Toolkit for managing and navigating graphs of Wikipedia categories

Project description

`wikicat`

A Python toolkit for managing and navigating graphs of Wikipedia categories 🔖


Simple Python API for exploring graph offline	Useful CLI for processing and launching app

Interactive visualization of categories	UI to display information and filter nodes

Note If you need help at any time, you can head over to the official documentations.

Main API

Note The reference can be found on the doc page or in docs/wikicat.md

The main wikicat API allows you work with category graphs generated from a certain dump by Wikipedia. Once the dump is processed via wikicat.processing, you can easily navigate the graph using simple and clear Python code, all offline (i.e., you do not need to make web requests to Wikipedia, and you can choose dump going back to any date you prefer). The API is designed to be as simple as possible, and is intended to be used by researchers and developers who want to work with the Wikipedia category graph.

To install the API, run:

pip3 install wikicat

wikicat contains two classes to work with the Wikipedia category graph: CategoryGraph and Page. The CategoryGraph class is used to load the graph from a file, and to navigate the graph. The Page class is used to represent a Wikipedia page, and to retrieve information about the page from Wikipedia. They are meant to be used together, as shown in the following example:

import wikicat as wc

# Load the graph
cg = wc.CategoryGraph.read_json(
    '~/.wikicat_data/enwiki_<yyyy>_<mm>_<dd>/category_graph.json'
)

# Get the page for "Montreal"
page = cg.get_page_from_title('Montreal', 'article')

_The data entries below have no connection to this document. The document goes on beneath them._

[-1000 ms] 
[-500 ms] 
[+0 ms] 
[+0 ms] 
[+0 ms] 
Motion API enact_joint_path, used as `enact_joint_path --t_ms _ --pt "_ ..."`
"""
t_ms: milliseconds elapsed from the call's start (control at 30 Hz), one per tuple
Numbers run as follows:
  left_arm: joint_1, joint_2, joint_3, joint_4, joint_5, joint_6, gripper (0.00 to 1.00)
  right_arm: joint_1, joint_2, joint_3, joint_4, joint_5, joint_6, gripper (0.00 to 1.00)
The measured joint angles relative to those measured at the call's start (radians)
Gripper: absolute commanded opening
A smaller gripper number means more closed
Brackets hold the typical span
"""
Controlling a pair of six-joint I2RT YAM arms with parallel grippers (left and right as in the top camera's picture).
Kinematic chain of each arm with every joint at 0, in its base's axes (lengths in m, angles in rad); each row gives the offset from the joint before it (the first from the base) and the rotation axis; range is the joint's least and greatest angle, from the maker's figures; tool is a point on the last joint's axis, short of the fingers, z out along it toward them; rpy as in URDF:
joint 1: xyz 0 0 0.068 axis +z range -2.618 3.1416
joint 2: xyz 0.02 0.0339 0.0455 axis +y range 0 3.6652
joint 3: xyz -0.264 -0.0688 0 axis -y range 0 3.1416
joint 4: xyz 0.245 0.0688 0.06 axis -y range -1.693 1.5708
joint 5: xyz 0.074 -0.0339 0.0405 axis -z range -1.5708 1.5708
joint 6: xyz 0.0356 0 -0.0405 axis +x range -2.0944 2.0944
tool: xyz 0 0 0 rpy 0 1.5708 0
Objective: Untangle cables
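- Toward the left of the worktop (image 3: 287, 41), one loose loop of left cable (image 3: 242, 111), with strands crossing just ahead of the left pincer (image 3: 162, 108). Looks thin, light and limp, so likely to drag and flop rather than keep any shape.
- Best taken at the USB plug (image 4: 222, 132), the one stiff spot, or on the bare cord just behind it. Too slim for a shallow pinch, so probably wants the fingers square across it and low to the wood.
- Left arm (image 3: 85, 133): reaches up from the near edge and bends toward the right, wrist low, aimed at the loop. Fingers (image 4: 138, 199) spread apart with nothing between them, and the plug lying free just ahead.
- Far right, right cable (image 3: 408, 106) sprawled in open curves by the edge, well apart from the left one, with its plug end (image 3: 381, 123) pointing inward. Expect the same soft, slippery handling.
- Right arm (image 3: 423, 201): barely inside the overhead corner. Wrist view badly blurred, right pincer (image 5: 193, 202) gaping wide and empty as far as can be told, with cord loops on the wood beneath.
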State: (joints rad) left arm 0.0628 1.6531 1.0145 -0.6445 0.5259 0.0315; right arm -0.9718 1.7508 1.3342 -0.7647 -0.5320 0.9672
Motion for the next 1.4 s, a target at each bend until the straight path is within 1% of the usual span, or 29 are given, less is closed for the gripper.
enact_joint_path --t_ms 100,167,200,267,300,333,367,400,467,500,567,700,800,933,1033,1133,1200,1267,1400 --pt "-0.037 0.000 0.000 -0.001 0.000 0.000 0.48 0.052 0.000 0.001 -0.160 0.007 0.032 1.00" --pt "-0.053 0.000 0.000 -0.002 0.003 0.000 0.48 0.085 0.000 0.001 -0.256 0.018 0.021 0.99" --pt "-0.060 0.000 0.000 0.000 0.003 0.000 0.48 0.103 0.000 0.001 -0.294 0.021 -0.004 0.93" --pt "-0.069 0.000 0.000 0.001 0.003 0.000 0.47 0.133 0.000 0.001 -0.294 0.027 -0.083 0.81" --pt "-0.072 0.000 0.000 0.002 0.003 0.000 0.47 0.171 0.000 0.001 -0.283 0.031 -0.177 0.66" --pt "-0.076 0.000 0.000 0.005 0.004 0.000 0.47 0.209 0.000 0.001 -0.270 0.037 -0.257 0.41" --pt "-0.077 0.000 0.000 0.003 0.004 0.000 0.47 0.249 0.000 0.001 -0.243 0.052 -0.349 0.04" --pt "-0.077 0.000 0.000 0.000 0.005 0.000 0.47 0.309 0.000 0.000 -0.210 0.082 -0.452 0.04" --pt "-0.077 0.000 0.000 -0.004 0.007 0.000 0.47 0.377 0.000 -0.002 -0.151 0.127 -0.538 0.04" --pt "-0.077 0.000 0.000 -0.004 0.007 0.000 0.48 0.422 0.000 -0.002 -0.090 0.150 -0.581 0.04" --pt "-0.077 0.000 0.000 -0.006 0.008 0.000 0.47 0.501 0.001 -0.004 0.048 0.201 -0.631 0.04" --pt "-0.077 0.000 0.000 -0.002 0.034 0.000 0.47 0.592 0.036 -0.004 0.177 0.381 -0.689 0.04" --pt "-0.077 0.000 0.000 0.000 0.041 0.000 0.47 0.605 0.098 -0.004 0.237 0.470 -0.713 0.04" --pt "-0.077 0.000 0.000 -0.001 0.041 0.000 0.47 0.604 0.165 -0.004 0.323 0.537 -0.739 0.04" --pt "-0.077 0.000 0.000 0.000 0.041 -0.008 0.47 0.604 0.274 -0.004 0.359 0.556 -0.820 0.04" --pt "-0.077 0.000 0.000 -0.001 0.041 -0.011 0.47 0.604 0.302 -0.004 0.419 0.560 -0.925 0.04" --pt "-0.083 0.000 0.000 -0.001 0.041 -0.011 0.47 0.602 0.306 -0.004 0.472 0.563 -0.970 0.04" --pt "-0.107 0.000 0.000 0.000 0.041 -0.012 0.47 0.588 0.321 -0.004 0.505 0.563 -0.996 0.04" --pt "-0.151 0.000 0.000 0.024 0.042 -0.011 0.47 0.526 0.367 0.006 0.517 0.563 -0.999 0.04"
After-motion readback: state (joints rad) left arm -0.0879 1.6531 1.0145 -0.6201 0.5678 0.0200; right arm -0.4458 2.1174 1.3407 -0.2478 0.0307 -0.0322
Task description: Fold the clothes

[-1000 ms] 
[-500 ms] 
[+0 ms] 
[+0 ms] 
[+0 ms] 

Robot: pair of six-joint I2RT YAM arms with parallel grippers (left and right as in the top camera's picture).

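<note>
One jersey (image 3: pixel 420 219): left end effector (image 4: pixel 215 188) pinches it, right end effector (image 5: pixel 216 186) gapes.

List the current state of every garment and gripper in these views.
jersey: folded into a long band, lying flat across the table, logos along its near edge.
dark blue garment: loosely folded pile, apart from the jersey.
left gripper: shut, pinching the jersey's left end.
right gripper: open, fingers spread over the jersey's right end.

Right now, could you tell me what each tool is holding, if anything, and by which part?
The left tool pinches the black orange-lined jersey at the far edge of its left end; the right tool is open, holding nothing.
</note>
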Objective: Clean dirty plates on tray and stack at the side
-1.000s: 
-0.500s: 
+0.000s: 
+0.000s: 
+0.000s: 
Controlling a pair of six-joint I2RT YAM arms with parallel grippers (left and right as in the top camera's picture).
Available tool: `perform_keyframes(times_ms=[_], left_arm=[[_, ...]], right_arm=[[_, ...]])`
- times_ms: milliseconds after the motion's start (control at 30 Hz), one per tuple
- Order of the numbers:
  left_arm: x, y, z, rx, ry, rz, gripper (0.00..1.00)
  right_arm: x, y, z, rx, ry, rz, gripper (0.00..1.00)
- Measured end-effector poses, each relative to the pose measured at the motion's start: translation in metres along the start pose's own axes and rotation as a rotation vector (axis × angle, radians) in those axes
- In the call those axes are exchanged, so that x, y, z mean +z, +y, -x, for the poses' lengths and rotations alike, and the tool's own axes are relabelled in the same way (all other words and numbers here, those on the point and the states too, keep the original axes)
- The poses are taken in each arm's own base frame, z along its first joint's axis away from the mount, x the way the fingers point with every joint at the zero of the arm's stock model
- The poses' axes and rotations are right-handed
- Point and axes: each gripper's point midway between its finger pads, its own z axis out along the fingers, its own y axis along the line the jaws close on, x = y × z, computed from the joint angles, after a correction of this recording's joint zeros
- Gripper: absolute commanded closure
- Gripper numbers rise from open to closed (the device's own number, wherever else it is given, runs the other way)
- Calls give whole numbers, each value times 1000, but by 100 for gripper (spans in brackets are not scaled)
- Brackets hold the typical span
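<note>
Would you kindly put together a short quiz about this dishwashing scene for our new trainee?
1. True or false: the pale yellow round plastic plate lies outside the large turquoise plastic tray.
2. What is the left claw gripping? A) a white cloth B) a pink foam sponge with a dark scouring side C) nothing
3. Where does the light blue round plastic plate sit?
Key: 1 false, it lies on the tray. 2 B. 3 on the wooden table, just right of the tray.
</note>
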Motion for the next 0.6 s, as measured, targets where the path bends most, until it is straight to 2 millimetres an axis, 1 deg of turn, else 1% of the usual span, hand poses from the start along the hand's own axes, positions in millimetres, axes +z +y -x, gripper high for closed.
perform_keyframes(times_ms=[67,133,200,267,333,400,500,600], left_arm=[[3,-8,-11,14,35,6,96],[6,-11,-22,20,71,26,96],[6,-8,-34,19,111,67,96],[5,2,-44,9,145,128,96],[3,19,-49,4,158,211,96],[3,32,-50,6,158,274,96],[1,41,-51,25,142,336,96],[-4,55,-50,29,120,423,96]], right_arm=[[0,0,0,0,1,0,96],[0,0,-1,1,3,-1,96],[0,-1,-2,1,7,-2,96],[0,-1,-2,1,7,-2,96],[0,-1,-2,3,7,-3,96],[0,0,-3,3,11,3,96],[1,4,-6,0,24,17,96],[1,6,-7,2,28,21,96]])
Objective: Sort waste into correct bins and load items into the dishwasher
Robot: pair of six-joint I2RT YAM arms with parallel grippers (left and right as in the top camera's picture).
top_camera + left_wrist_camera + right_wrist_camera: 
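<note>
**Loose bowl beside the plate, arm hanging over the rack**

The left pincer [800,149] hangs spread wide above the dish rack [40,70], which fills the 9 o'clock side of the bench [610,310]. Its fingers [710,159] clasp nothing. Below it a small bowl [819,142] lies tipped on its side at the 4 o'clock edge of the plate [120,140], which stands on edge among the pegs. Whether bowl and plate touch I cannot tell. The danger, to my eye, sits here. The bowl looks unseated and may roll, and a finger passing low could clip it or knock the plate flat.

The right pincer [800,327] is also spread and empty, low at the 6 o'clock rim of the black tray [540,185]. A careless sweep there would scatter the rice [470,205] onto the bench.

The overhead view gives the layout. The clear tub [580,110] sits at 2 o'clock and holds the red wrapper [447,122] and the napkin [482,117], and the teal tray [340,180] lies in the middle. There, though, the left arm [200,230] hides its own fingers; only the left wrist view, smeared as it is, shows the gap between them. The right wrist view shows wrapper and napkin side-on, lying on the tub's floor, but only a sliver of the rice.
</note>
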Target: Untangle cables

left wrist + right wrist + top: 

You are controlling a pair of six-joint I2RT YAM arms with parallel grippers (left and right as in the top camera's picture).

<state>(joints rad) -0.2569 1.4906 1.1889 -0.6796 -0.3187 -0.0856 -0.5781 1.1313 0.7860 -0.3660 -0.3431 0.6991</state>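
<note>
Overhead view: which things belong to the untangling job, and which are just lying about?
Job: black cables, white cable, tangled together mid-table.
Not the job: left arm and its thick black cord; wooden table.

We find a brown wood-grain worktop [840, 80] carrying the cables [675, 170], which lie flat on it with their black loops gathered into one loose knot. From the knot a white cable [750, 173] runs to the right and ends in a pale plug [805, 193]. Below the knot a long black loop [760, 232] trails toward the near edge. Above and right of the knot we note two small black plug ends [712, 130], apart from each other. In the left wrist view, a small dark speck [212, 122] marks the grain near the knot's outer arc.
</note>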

# Get the categories for "Montreal"
cats = cg.get_parents(page=page)
print(f"Category tags of {page.title}: {cats}")

# Get URL of "Montreal"
print("URL:", page.get_url())

By default, the path will be ~/.wikicat_data/, but the JSON can be stored anywhere you want (see wikicat.processing below for more information).

`wikicat.processing`

wikicat.processing is a command line interface (CLI) for downloading and processing the data

Note The reference can be found on the doc page or in docs/wikicat/processing.md

To install the processing tools, run:

pip3 install wikicat[processing]

Now, following those instructions to download and process the data:

# 1. Download DB dump of Wikipedia categories (extension .sql.gz)
python3 -m wikicat.processing.download_dump \
        --year <yyyy> \
        --month <mm> \
        --day <dd> \
        --base_dir ~/.wikicat_data/  # optional, default is ~/.wikicat_data/

# 2. Process individual dumps (.sql.gz) into csv files (to be merged later)
python3 -m wikicat.processing.process_dump \
        -y <yyyy> -m <mm> -d <dd>

# 3. Merge the individual table csvs into a single category graph csv
python3 -m wikicat.processing.merge_tables \
        -y <yyyy> -m <mm> -d <dd>

# 4. Convert CSV category graph into JSON category graph (the final output)
python3 -m wikicat.processing.generate_graph \
        -y <yyyy> -m <mm> -d <dd>

Notes (by step):

If you do not specify --base_dir, it will automatically be saved to ~/.wikicat_data/enwiki_<yyyy>_<mm>_<dd>.
This may take a while depending on your hardware, and will need plenty of RAM. It will generate two CSV files with the relevant tables.
This should take under 30 mins depending on your hardware, and will generate a single CSV file with the relevant category graph links.
The results will be saved in ~/.wikicat_data/enwiki_<yyyy>_<mm>_<dd>/category_graph.json.

`wikicat.viewer`

wikicat.viewer is an application that lets you visually explore a category graph

Note The reference can be found on the doc page or in docs/wikicat/viewer.md

To install the viewer, run:

pip3 install wikicat[viewer]

To run the viewer, run:

python3 -m wikicat.viewer -y <yyyy> -m <mm> -d <dd> --port 8050

Then, open your browser to http://0.0.0.0:8050.

Usage

The viewer let you interact with the nodes. You can zoom in and out, move and click the nodes in the graph.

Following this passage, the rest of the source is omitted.